The purpose of this report is to investigate an exact, theoretical employment situation encountered and to include the information regarding employment conflicts, questions, grievances, lawsuits, etc., in terms of how the situation was handled or resolved. Employment situations are a constant issue every day in any organization; it is how you handle them both legally and professionally that counts.
In this circumstance, an employee that is new to office politics was constantly making insulting and racial remarks. The remarks the employee was making were not deliberately insulting or racial, the employee did made the remarks ignorantly. The employee would make remarks such as “well, all the people who live in that neighborhood are white and rich” and “old people should not drive. Anyone over the age of 50 should be restricted from driving. They always cut me off. Forget it if they are Asian, it doesn’t matter what their age is.” These comments are against the diversity policy at the company the employee is employed. More than a few other employees had made other remarks in regards to comments made about African Americans and Asians from the employee. Several employees brought it to the attention of the employee’s manager to address.
Federal Employment Laws
The employee is in violation of federal laws that protect employees regarding insulting or racially remarks. According to Title VII of the Civil Rights Act of 1964, it is illegal to harass someone because of the person’s race or color, religion, sex, pregnancy, childbirth and national origin including membership in a Native American tribe (Cheeseman, 2007). The Civil Rights Act is not just for employers but employees as well. When the employee was confronted about the situation, they said that the person he said these things to was agreeing with him. The situation was brought to the employee’s attention that it was not that particular employee that complained, rather a group of people who overheard this. Of course, this upset the employee stating that the other employees were eavesdropping and should not have been listening to his conversations. The manager had to remind the employee of the laws pertaining to harassment and that it did not matter if he had said it directly or indirectly to the offended employees.
The Effectiveness of the Law
The employee had received training in diversity and had completed a required tutorial on workplace harassment. The law is very clear in respect to workplace harassment and the employee was reprimanded appropriately. As he questioned his actions and what exactly he had done, the law provided very specific answers. When reminded of his tutorials, he abdicated that he had done wrong and accepted the consequences.
Actions Required by Law
Appropriate action is required by law. Once information is gathered it must be concluded as to whether or not some form of discrimination or harassment occurred. It is up to the company to decide how to punish the employee if a decision has been made for punishment. A discipline measure might be termination of the employee because in some cases of harassment and discrimination termination could be an option. Any employee can make a complaint to the Employment Opportunity Commission (EEOC) which would help with a discrimination case (Cheeseman, 2007).
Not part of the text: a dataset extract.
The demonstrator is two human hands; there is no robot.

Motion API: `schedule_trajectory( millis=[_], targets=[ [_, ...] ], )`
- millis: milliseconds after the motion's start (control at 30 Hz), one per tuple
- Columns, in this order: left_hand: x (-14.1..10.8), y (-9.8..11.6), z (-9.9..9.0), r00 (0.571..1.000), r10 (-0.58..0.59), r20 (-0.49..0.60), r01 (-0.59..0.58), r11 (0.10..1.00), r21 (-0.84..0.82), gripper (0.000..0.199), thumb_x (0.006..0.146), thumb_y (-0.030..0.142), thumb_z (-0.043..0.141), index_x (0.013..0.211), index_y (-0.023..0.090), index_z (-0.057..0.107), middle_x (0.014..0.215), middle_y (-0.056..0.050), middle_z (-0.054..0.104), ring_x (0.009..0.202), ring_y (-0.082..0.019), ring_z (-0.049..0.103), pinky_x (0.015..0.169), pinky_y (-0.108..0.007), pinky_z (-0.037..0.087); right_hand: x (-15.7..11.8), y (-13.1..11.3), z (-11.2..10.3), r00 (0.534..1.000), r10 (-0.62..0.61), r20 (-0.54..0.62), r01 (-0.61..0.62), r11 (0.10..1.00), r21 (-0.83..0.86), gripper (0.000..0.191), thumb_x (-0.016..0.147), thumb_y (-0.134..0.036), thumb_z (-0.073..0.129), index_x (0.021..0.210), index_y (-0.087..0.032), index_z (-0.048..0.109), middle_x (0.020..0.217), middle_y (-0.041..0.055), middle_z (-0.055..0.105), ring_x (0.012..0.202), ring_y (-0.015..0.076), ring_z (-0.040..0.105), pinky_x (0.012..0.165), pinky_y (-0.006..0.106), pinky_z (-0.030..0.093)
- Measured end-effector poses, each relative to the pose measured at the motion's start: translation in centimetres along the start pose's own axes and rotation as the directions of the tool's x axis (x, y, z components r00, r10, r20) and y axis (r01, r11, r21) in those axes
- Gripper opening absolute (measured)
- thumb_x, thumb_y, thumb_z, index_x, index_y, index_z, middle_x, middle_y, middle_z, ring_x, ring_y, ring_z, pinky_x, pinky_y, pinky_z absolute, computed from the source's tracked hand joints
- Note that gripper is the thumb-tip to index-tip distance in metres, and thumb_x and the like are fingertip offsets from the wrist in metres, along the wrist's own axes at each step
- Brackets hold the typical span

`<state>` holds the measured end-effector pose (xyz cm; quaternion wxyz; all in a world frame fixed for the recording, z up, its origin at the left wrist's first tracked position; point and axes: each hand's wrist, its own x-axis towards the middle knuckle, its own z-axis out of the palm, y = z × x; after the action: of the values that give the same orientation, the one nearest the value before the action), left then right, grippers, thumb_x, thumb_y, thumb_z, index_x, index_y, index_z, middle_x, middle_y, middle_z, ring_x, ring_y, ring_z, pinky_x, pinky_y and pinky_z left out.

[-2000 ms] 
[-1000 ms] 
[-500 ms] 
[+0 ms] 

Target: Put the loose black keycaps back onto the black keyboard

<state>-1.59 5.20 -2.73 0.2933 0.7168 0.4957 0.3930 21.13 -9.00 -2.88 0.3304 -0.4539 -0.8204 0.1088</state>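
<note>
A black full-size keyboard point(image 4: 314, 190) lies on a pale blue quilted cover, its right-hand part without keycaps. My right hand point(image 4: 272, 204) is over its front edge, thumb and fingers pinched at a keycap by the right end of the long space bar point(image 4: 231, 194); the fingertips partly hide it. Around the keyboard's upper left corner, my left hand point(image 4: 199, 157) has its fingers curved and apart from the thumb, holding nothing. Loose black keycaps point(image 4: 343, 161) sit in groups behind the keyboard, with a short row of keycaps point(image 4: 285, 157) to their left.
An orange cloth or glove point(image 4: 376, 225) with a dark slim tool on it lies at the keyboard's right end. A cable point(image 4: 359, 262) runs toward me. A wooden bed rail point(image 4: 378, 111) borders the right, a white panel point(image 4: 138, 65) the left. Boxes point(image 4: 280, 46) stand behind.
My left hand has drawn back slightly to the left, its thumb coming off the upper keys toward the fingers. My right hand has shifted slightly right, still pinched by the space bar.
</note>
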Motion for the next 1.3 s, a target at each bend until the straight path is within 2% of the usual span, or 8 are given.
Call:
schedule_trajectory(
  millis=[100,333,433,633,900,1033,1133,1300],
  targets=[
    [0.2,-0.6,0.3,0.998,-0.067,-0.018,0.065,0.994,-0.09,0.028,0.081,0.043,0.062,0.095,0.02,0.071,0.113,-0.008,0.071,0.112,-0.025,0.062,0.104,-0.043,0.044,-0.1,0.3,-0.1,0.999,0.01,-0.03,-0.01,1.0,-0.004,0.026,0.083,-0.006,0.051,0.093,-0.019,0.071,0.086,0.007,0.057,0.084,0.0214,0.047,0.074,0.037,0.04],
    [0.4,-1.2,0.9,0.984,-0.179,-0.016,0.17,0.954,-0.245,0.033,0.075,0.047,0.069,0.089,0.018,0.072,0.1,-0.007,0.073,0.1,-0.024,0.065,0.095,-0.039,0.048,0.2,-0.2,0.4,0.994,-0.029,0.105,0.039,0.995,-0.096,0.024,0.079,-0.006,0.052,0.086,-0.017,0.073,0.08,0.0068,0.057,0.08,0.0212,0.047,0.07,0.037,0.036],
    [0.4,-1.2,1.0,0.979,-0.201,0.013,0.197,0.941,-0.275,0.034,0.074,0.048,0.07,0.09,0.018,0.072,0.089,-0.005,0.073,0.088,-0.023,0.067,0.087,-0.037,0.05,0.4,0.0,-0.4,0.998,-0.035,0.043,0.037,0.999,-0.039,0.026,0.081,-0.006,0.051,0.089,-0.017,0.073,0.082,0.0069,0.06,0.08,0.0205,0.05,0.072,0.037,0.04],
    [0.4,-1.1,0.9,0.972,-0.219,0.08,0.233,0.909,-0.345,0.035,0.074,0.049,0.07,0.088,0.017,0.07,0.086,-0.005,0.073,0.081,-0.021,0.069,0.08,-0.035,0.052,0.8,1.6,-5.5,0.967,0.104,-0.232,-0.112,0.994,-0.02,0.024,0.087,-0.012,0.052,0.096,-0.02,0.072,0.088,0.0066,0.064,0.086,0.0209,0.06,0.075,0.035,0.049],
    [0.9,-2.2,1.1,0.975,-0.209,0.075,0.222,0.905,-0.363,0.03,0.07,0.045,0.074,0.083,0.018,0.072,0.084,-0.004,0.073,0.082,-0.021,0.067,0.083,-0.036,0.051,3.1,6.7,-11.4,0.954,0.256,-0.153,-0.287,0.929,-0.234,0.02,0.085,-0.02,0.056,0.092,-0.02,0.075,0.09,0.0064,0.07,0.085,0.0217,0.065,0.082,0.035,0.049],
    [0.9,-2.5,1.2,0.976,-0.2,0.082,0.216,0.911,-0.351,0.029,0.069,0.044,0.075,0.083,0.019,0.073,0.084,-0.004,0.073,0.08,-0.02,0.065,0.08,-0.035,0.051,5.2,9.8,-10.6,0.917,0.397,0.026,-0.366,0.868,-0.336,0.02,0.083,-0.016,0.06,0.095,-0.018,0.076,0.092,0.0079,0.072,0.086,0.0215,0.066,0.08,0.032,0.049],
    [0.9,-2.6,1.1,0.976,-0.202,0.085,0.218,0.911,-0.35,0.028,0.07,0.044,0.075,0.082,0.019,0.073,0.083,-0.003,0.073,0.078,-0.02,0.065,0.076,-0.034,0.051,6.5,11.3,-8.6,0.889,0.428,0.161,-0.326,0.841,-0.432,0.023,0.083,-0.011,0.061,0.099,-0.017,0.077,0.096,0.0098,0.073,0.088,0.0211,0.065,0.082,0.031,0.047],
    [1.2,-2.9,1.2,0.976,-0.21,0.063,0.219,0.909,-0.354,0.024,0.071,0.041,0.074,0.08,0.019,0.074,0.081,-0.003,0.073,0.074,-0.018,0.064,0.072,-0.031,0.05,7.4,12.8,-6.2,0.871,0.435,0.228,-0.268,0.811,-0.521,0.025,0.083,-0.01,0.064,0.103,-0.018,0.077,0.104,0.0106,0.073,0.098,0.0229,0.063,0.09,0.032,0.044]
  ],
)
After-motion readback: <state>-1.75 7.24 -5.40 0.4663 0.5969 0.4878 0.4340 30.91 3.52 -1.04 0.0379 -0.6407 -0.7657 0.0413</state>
Contract employees working on behalf of the organization are as legally obligated to follow all employment laws and are as protected as full-time employees. If the contract employee was the offender, immediate dismissal could occur as long as it did not conflict with the contract between them and the organization. Most contracts have a clause which includes HR policies and procedures and what the contract employee is required or not required to do or to abide by. For example, a temporary employee is a contract employee. If they are harassed by a full-time employee, the temporary agency may act on their behalf and file a complaint against the employee and the organization. The same is true if the situation was reversed. If a contract or temporary employee violates employment laws, the organization may bring charges again the individual or the organization in which the contract employee is contracted from. The harasser can be the victim’s supervisor, manager, or coworker. An employer may even be liable for harassment by a nonemployee (such as a vendor or customer), depending on the circumstances (Findlaw.com, 2008).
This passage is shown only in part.